Zhuang Xin, Zhang Xia, Yin Qingning, Yang Rong, Man Xiaoying, Wang Ruochen, Shi Yifen, Wang Hailin, Jiang Songfu
Department of Hematology, The First Affiliated Hospital of Wenzhou Medical University, Wenzhou, China.
Qinghai Province Women and Children's Hospital, Xining, Qinghai, China.
Int Immunopharmacol. 2025 Jan 10;144:113593. doi: 10.1016/j.intimp.2024.113593. Epub 2024 Nov 25.
Prior research has demonstrated significant roles of metabolites and immune cells in the progression of lymphoma. Mendelian randomization studies have been conducted to assess the causal relationships among serum metabolites, immune cells, and lymphoma, further exploring the mediating role of serum metabolites.

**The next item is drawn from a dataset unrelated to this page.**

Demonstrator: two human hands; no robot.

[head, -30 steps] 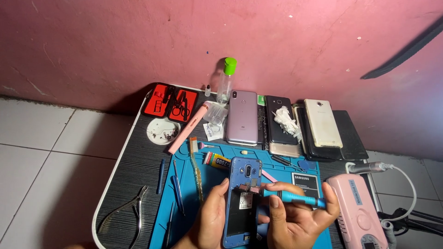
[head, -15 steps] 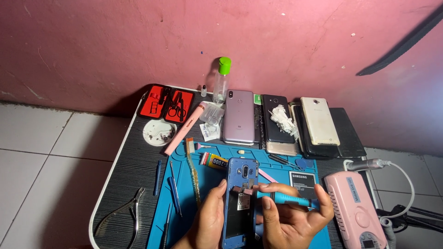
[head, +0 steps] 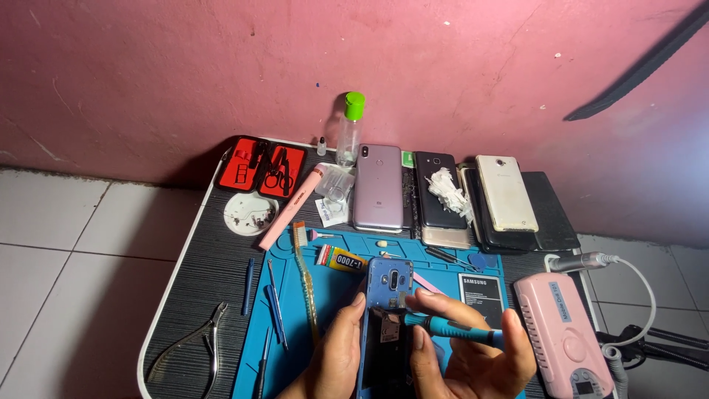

Using summary-level data from genome-wide association studies (GWAS), we applied two-sample Mendelian randomization (TSMR) techniques, including Inverse Variance Weighted (IVW), Weighted Median, MR-Egger, Simple Mode, and Weighted Mode. These methods were employed to examine the causal links between genetically determined serum metabolites, immune cells, and six types of lymphoma. Additionally, reverse MR analysis investigated reverse causality, and two-step MR quantified the proportion of lymphoma effects mediated by immune cells through serum metabolites. MR-Egger regression and leave-one-out sensitivity tests evaluated the stability and reliability of our findings.
The study pinpointed specific serum metabolites and immune cell types causally related to six lymphoma variants. Serum metabolites were identified as mediators in the relationship between immune cells and lymphoma. The two-step Mendelian randomization confirmed this mediated causal relationship, with sensitivity analyses supporting the results' reliability and lack of pleiotropy.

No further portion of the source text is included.